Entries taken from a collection

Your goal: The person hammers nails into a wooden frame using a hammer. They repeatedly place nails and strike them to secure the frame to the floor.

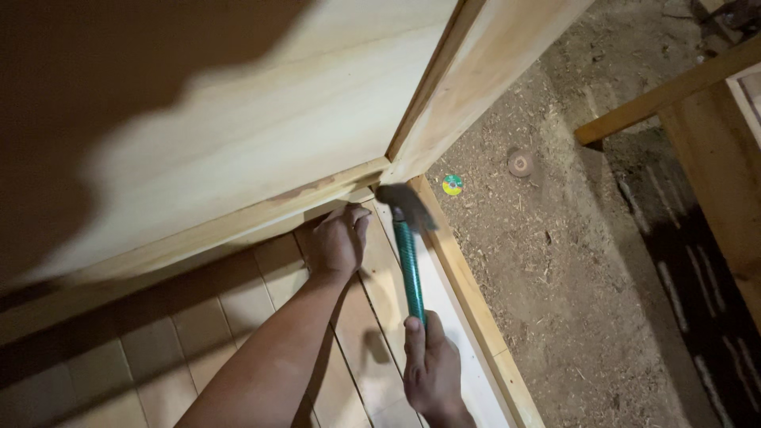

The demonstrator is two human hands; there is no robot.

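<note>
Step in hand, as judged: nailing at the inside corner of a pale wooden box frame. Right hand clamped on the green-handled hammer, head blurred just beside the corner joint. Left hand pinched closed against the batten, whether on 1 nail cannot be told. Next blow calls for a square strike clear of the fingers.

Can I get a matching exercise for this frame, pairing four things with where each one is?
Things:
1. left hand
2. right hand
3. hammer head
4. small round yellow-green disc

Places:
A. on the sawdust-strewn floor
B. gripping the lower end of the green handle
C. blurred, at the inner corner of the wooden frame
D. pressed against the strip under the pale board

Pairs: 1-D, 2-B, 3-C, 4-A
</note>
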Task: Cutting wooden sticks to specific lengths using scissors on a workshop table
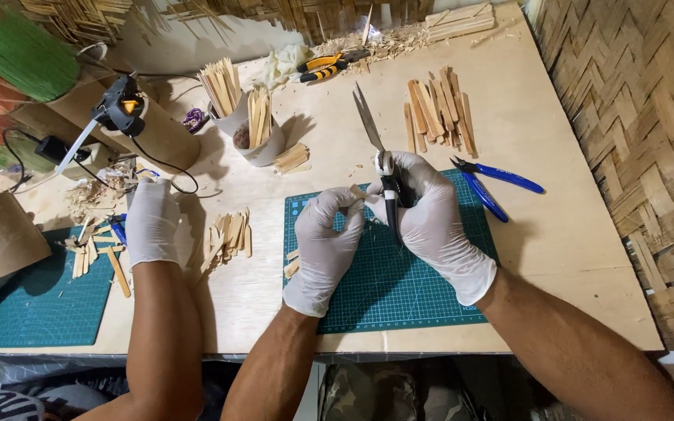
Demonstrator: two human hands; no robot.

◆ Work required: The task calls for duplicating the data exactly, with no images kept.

◆ Exercise result:
Your goal: The person hammers nails into a wooden frame using a hammer. They repeatedly place nails and strike them to secure the frame to the floor.


The demonstrator is two human hands; there is no robot.

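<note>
Step in hand, as judged: nailing at the inside corner of a pale wooden box frame. Right hand clamped on the green-handled hammer, head blurred just beside the corner joint. Left hand pinched closed against the batten, whether on 1 nail cannot be told. Next blow calls for a square strike clear of the fingers.

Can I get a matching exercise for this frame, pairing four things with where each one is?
Things:
1. left hand
2. right hand
3. hammer head
4. small round yellow-green disc

Places:
A. on the sawdust-strewn floor
B. gripping the lower end of the green handle
C. blurred, at the inner corner of the wooden frame
D. pressed against the strip under the pale board

Pairs: 1-D, 2-B, 3-C, 4-A
</note>
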Task: Cutting wooden sticks to specific lengths using scissors on a workshop table
Demonstrator: two human hands; no robot.

Nothing more is needed to complete the output.